Core Keywords Driving This Trend:
- Bitcoin ETF
- Ethereum ETF
- Franklin Templeton
- CF Institutional Digital Asset Index
- Spot crypto ETF
- Coinbase custody
- Blockchain investment
- Arbitrum integration
These keywords not only define the current market landscape but also align with high-volume search queries from users seeking credible information on regulated crypto investments.
Frequently Asked Questions (FAQ)
Q: What is the Franklin Crypto Index ETF (EZPZ)?
A: It’s a proposed exchange-traded fund that tracks the CF Institutional Digital Asset Index, offering investors diversified exposure to major cryptocurrencies like Bitcoin and Ethereum through a regulated financial product.
Q: Does EZPZ hold actual Bitcoin and Ethereum?

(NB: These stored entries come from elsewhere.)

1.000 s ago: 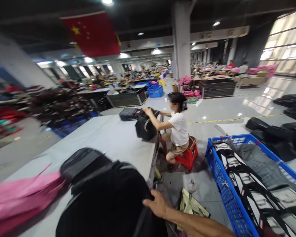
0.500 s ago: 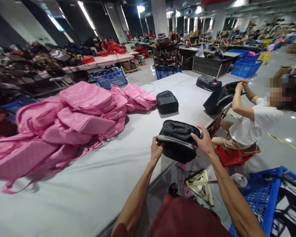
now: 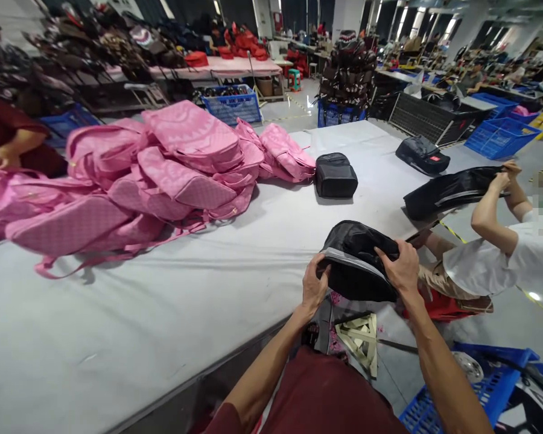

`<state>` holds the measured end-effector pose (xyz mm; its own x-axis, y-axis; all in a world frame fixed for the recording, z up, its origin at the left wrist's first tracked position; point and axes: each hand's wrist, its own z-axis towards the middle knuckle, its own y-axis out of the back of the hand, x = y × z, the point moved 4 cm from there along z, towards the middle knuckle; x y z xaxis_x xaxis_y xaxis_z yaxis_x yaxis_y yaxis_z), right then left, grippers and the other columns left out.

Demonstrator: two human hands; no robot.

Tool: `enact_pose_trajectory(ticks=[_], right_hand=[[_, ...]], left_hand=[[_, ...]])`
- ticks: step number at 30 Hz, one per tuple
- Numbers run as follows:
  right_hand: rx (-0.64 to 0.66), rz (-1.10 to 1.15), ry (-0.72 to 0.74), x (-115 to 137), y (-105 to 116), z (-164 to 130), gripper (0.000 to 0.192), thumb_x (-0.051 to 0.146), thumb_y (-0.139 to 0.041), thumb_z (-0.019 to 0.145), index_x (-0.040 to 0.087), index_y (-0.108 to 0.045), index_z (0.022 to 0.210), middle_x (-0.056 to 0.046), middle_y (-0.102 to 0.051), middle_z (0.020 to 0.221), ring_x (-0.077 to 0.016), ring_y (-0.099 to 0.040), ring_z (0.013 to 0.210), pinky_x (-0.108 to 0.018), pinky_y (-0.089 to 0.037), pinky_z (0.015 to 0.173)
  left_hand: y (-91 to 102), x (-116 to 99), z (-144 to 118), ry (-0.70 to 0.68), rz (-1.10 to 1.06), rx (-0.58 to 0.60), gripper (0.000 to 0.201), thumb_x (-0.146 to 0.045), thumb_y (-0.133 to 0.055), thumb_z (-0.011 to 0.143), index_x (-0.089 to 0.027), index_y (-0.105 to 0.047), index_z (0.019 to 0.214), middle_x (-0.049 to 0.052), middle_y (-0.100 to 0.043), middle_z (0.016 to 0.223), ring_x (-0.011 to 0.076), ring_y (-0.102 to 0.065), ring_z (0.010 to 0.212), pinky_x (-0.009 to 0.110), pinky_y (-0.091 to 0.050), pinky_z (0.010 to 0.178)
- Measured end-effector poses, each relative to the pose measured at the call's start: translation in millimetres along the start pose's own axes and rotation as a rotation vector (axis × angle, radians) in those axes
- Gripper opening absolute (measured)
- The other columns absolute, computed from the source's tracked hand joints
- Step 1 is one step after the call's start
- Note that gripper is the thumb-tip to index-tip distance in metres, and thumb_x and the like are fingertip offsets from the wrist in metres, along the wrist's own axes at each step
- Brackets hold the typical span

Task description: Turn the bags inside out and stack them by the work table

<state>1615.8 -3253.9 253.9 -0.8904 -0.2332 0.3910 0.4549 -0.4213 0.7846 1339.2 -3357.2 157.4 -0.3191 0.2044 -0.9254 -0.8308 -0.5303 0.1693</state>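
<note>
Your left hand [image 3: 314, 288] and right hand [image 3: 400, 269] both grip a black bag [image 3: 357, 260], held just past the near edge of the grey counter [image 3: 163, 313]. Another black bag [image 3: 335, 175] sits farther back beside a heap of pink bags [image 3: 163, 175]. A co-worker's hands [image 3: 504, 176] hold a dark bag to your right.

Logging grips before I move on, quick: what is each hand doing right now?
Left hand: closed on the black bag, at its left edge.
Right hand: closed on the same bag, on top.
</note>
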Motion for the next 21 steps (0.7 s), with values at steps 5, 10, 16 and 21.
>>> enact_pose_trajectory(ticks=[5,10,16,21], right_hand=[[-0.048,0.067,-0.002,-16.9,12.6,-12.7,0.078,0.09,-0.056,0.1,0.018,-0.071,0.127,-0.016,-0.073,0.117,-0.0343,-0.062,0.11,-0.05,-0.05,0.103],[-0.07,0.066,-0.027,-22.7,15.2,-20.5,0.084,0.094,-0.055,0.097,0.018,-0.071,0.127,-0.016,-0.073,0.117,-0.0348,-0.063,0.112,-0.049,-0.05,0.104],[-0.084,0.051,-0.055,-24.9,17.3,-23.4,0.084,0.096,-0.055,0.095,0.019,-0.07,0.125,-0.015,-0.073,0.115,-0.0347,-0.064,0.11,-0.049,-0.05,0.104],[-0.084,0.049,-0.062,-21.5,17.2,-22.3,0.085,0.097,-0.055,0.095,0.02,-0.07,0.125,-0.015,-0.073,0.115,-0.0355,-0.064,0.111,-0.049,-0.05,0.104]], left_hand=[[-0.9,-6.5,3.3,0.008,0.0,-0.004,0.026,-0.03,-0.083,0.1,-0.03,-0.076,0.125,0.007,-0.083,0.128,0.0281,-0.078,0.126,0.051,-0.062,0.116],[-5.8,-1.6,-2.3,0.032,0.0,-0.016,0.033,-0.035,-0.088,0.098,-0.029,-0.076,0.128,0.009,-0.08,0.134,0.0285,-0.076,0.127,0.047,-0.065,0.107],[-9.8,2.1,-2.7,0.028,-0.024,-0.036,0.03,-0.043,-0.089,0.097,-0.026,-0.078,0.12,0.012,-0.079,0.138,0.0286,-0.077,0.126,0.043,-0.067,0.096],[-8.9,4.5,0.0,0.066,-0.039,-0.029,0.031,-0.042,-0.09,0.096,-0.028,-0.079,0.121,0.01,-0.081,0.133,0.0297,-0.077,0.126,0.048,-0.066,0.103]])
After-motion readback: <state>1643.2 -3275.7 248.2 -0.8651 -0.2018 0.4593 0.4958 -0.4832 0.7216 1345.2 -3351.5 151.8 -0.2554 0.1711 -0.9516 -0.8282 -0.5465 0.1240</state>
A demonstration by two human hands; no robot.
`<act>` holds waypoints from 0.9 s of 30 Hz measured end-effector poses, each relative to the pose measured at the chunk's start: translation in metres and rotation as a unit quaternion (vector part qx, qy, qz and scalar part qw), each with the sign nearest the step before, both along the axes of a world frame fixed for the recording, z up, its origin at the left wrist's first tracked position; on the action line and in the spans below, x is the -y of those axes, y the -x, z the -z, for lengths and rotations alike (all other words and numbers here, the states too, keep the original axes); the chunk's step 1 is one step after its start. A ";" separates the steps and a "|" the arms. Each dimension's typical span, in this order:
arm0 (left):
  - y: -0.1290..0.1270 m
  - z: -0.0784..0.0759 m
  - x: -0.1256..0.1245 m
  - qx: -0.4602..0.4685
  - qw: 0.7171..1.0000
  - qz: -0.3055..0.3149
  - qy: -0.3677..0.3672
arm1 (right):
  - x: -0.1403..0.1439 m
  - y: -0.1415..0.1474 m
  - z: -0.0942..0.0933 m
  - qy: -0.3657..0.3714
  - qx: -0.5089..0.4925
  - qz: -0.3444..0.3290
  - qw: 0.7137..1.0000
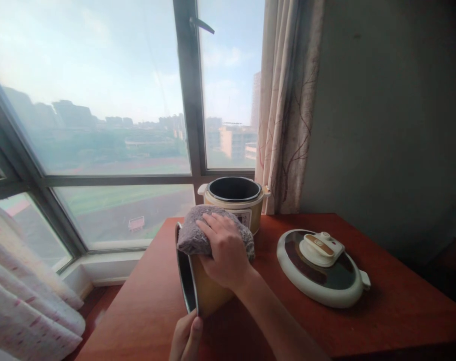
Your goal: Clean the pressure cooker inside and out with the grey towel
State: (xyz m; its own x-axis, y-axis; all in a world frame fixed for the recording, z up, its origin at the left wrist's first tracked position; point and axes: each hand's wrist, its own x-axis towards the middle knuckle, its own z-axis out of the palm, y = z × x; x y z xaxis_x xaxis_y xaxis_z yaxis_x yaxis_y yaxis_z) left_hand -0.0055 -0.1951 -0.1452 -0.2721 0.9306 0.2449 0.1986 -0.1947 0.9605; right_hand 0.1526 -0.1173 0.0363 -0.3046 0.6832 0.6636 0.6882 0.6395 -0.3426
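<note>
An inner pot (208, 288) is tipped on its side above the table, with its dark opening facing left and its golden outer wall facing right. My left hand (187, 335) pinches the pot's rim at the lower end, thumb on the near side. Across the top of the pot's outer wall lies a folded grey cloth (193, 231). My right hand (225, 245) presses on this cloth, its fingers laid over it and its thumb near the lower edge. Part of the pot's wall is hidden behind my right hand and forearm.
The pressure cooker base (260, 213), with a dark interior, stands behind the pot by the window. On the right of the red-brown table (145, 301) lies the round cooker lid (325, 291), handle up. Curtains (288, 110) hang beside the window.
</note>
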 end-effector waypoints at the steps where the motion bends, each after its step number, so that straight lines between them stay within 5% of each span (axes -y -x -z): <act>1: -0.003 -0.007 -0.001 0.007 1.000 0.004 0.002 | 0.007 -0.002 0.009 -0.011 -0.008 -0.006 1.000; 7: -0.018 -0.056 -0.012 0.111 0.993 0.039 -0.003 | 0.058 -0.004 0.099 -0.076 -0.046 0.005 0.996; 10: -0.018 -0.063 -0.017 0.174 0.983 0.044 0.029 | 0.073 -0.002 0.138 -0.103 -0.044 0.018 0.994; 13: -0.022 -0.065 -0.017 0.202 0.977 0.038 0.054 | 0.074 -0.001 0.154 -0.116 -0.040 0.022 0.992; 19: -0.033 -0.065 -0.010 0.149 0.987 0.056 0.010 | 0.058 -0.010 0.133 -0.119 -0.061 0.007 0.991; 23: -0.027 -0.050 -0.005 0.083 0.996 -0.010 -0.001 | 0.049 -0.010 0.092 -0.124 -0.060 -0.004 0.990; 27: -0.020 -0.029 0.005 0.055 0.998 -0.003 0.022 | 0.030 -0.004 0.041 -0.082 -0.051 -0.005 0.995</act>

A: Not directly. The fund invests in vehicles that provide exposure to digital assets included in the index. The underlying assets are securely custodied by Coinbase.

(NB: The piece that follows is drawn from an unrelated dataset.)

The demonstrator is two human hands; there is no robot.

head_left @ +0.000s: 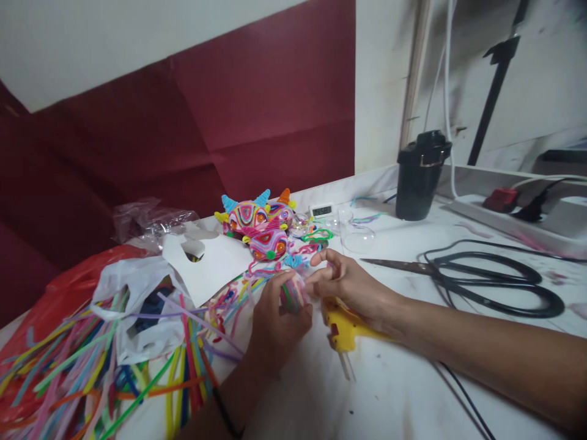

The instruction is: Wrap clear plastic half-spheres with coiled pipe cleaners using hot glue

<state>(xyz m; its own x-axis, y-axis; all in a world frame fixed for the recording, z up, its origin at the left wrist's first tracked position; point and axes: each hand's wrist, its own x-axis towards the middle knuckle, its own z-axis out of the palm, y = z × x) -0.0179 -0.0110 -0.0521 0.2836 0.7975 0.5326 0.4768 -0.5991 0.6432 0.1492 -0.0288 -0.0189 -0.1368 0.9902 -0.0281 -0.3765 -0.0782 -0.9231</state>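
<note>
My left hand (282,327) is closed around a small rounded piece (293,293) striped in pink, green and other colours, which looks wrapped in fuzzy pipe cleaner. Just right of it is my right hand (342,278), its fingers apart and slightly bent, with the tips close to the piece; whether they touch it is unclear. Beneath my right wrist lies a yellow glue gun (343,327), nozzle toward me. Beyond my hands sit finished-looking colourful animal heads (268,243) of coiled pipe cleaner, with horns and orange eyes.
Loose pipe cleaners (68,366) spread from a white plastic bag (137,275) at left, near a cut white sheet (211,263). Large black scissors (486,281) lie at right. Behind stand a black cup (420,177), a small digital clock (321,211) and a power strip (518,220).
</note>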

Q: How is this different from other Bitcoin or Ethereum ETFs?
A: Most existing ETFs are spot-based and track a single cryptocurrency. EZPZ is index-based and may include multiple digital assets, offering broader diversification within one fund.
Q: Is the EZPZ ETF approved by the SEC?
A: As of now, it has been filed but not yet approved. The SEC will review the application before making a final decision.

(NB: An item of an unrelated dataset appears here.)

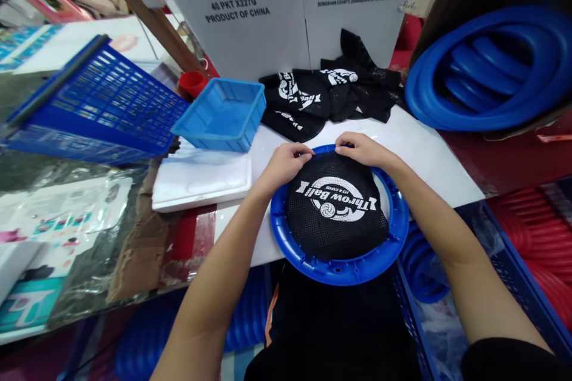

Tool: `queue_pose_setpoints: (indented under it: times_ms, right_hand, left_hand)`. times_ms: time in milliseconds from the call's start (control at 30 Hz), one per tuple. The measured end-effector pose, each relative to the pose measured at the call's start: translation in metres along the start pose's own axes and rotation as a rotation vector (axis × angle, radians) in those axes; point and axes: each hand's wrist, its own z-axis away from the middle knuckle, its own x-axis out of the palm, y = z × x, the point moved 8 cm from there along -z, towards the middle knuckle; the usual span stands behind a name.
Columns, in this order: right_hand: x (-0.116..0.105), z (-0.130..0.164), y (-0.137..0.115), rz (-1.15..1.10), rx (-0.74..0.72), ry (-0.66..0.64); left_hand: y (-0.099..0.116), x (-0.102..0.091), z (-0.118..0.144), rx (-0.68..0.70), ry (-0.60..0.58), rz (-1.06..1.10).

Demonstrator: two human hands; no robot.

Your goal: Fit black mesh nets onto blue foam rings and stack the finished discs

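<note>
Two hands on one part: left hand [286, 164] and right hand [363, 149], both pinched shut on far edge of black mesh [335, 214], fingertips pressing fabric down at far rim of blue ring [344, 271]. Ring flat on white bench [424, 161], near edge overhanging toward body. Mesh draped over ring centre, white "Throw Ball" print facing up, reads upside down from here.

Handling, as judged:
- Mesh: soft, light, stretchy knit, no shape of own. Bunches easily, likely snags on rim detail. Best gripped at hem with fingertips, short bites, working round circumference.
- Ring: rigid moulded plastic, light, smooth top, ribbed inner edge. Slides on glossy bench if pulled sideways; overhang means tipping risk under pressure on near side. Best held by outer rim, or pinned flat with palm.
- Nothing fragile. Tearing mesh at hem only if overstretched.

Around: pile of spare meshes [322, 98] far, touching cardboard boxes [268, 6]. Light blue tray [221, 113] far left, dark blue basket [98, 101] tilted beyond. Stacked blue rings [491, 65] far right. Red rings [536, 238] in bin near right.
</note>
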Motion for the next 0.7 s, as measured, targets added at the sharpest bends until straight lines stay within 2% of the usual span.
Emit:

Q: Why is Arbitrum mentioned in relation to Franklin Templeton?
A: Because Franklin Templeton’s FOBXX money market fund is now available on the Arbitrum network, allowing for faster, cheaper transactions using blockchain technology.
Q: Can individual investors buy into the EZPZ ETF?
A: If approved, yes—just like any other ETF listed on U.S. exchanges. It would be accessible through brokerage accounts.
👉 Learn how to get started with regulated crypto investment products today.
Looking Ahead: The Future of Crypto ETFs
As regulatory frameworks continue to evolve and infrastructure matures, we can expect more complex and diversified crypto investment products to emerge. Index-based ETFs like EZPZ could become standard tools for portfolio allocation—similar to how S&P 500 index funds dominate traditional markets.
For investors, this means greater choice, improved risk management, and easier access to high-potential digital assets—all within a compliant, transparent ecosystem.
Franklin Templeton’s latest filing isn’t just about launching another fund; it’s about setting a new benchmark for how traditional finance embraces innovation. With strong custodianship, proven blockchain integrations, and strategic product design, the firm is positioning itself at the forefront of the digital asset revolution.
Whether you're a seasoned investor or new to crypto, keeping an eye on developments like the EZPZ ETF can help you stay ahead in this fast-moving landscape.